Start at the line below containing "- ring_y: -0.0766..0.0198" and stop at the line containing "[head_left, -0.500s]". Repeat every line of that stretch exactly, and nothing outside it.

++++ Given data ++++

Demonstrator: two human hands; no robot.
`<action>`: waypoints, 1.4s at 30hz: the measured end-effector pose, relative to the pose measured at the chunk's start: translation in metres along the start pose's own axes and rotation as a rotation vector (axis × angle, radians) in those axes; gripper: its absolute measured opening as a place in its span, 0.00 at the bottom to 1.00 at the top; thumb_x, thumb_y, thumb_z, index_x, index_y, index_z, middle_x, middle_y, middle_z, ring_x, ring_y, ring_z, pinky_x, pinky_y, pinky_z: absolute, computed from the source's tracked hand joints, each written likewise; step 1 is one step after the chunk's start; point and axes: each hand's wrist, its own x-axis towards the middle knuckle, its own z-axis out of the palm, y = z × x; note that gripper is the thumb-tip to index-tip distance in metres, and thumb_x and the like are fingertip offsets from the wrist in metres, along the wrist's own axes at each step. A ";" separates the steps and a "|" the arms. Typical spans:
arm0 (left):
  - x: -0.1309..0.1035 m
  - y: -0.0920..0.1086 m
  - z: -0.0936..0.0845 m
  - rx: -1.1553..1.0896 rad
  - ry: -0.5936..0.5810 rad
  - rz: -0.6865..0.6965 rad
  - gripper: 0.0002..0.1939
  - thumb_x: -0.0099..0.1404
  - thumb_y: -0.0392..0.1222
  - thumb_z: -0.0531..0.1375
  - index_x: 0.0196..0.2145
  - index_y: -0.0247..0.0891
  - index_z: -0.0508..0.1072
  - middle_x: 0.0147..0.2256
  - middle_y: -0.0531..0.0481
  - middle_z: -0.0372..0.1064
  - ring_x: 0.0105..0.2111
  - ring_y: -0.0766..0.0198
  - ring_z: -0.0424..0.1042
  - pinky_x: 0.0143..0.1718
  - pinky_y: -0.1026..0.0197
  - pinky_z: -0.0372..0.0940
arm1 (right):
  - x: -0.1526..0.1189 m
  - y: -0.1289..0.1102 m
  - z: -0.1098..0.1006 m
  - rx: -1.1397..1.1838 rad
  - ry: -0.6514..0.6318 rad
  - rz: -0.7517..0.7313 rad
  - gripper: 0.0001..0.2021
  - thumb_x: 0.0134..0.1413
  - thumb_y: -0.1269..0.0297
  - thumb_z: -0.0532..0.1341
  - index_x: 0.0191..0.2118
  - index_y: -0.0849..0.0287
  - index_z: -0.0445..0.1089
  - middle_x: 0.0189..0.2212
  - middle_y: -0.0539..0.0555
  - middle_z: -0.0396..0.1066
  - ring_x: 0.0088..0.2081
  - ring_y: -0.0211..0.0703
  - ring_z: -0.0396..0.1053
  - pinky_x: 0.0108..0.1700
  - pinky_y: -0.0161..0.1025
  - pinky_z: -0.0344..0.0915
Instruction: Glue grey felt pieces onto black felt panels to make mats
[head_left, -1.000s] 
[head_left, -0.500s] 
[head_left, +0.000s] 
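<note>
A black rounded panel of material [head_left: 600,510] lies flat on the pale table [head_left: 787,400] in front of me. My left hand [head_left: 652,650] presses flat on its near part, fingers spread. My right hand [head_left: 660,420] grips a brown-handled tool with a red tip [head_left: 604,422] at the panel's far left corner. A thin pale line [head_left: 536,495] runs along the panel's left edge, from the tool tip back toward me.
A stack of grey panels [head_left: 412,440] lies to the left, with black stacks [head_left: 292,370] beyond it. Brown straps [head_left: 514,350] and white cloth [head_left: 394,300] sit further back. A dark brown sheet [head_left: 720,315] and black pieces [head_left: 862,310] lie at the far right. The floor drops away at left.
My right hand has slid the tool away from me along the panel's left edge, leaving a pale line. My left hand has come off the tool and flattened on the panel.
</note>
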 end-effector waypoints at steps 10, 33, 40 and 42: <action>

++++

> [Answer to this problem]:
  - ring_y: -0.0766..0.0198
  - ring_z: -0.0424..0.1042
  - pinky_x: 0.0143..0.1718
  - pinky_y: -0.1026..0.0197
  - pinky_z: -0.0372..0.0940
arm1 (right):
  - x: -0.1526..0.1189 m
  - y: -0.1289..0.1102 m
  - z: -0.1098..0.1006 m
  - rx: -1.1397..1.1838 rad
  - ry: -0.6514..0.6318 rad
  - rz: -0.7517..0.7313 rad
  - gripper: 0.0001..0.2021
  - thumb_x: 0.0134..0.1413
  - thumb_y: -0.1269..0.0297
  - thumb_z: -0.0532..0.1341
  - index_x: 0.0191..0.2118
  - index_y: -0.0849..0.0287
  - index_z: -0.0445..0.1089
  - middle_x: 0.0189..0.2212
  - middle_y: -0.0539..0.0555
  - middle_z: -0.0396..0.1066
  - ring_x: 0.0088..0.2081
  - ring_y: -0.0211..0.0703
  - ring_z: -0.0396..0.1053
  - pinky_x: 0.0108..0.1700
  - pinky_y: -0.0161..0.1025
  - pinky_z: -0.0344..0.0915
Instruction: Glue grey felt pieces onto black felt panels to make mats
[head_left, -1.000s] 
[head_left, -0.500s] 

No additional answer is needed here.